A quién tú perteneces
El cabello largo, larguísimo, medio enrulado, siento que todo
mi cuerpo gira suspendido por esos mechones que ejercen una presión dolorosa
sobre el cuero cabelludo. Dura poco, me lanza a la cama, boca arriba, con la
rodilla presionando mi pecho y sus dos brazos inmovilizando los míos. Falta el
aire, pataleo, grito con una voz que no sale. Pienso: una estrategia de
supervivencia, una escapatoria. ¿Me está matando? ¿Me estoy muriendo? La fuerza
es desigual, me retuerzo, giro el cuerpo, lo convulsiono. No sé cuánto dura, parece una eternidad. Al rato afloja. Me suelto, lo empujo hacia un costado. Apenas se mueve.

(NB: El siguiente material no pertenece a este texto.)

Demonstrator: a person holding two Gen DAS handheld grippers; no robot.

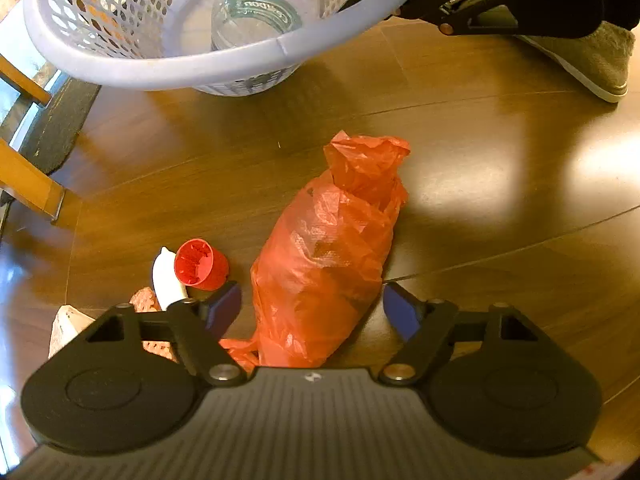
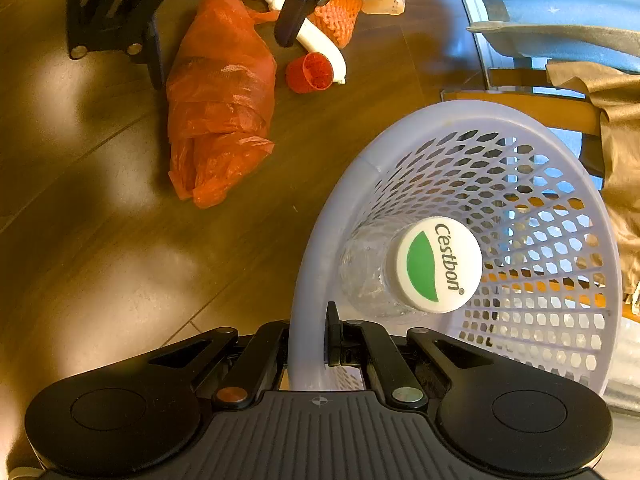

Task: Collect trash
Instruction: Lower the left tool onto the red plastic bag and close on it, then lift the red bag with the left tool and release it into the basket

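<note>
In the left wrist view, we are holding our left gripper (image 1: 312, 308) spread wide, its blue fingertips (image 1: 224, 308) straddling the near end of the crumpled orange plastic bag (image 1: 328, 252) lying on the wooden floor (image 1: 480, 200). Just left of the gripper are sitting a red cap (image 1: 200, 266) and a white plastic piece (image 1: 166, 276). Ahead, the lavender basket (image 1: 132, 68) is tilting toward us with a clear bottle (image 1: 256, 20) inside.

In the right wrist view, we are pinching the basket rim (image 2: 306, 280) with our right gripper (image 2: 308, 340), jaws pressed onto it. The bottle's white cap (image 2: 438, 264) is sitting just ahead.

The thin bag could slip or tear if we are catching only loose film, and the tilted basket could spill the bottle.
</note>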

Pero siento el
temor en sus ojos, me conoce. Estoy libre y furiosa. Toda la furia de años de
maltratos ya empezaba a salir durante las últimas peleas. Retrocede y huye hacia otra habitación (todo golpeador, al fin y al cabo, es un cobarde):
es consciente de que no puede dejarme huellas visibles. Lo alcanzo, en el apuro
trastrabilla y cae. La emprendo a puñetazos que apenas le hacen mella pero se
cubre. No es ese el temor esencial. No es mi fuerza nula frente a la de él: tiene
miedo, huelo su miedo, miedo de que la situación se le fuera de las manos, como
me escapé yo de las suyas. Del no retorno. De lo imprevisto, de las derivas. De
ese último acto donde ya no importa nada y una salta al abismo. Lo de él es
calculado: sabe que lo mío, en ese estado de furia original, no. Yo me estaba
volviendo capaz de cualquier cosa. Un monstruo que, de una forma u otra, pondrá
fin al infierno. Como lo hice un tiempo después.
(¿El motivo de esa trifulca? Me estaba arreglando frente al
espejo: alguien, probablemente, me estaba esperando. Un hombre, claro. Que me
diera en la cama todo el placer muerto y enterrado durante años en la nuestra).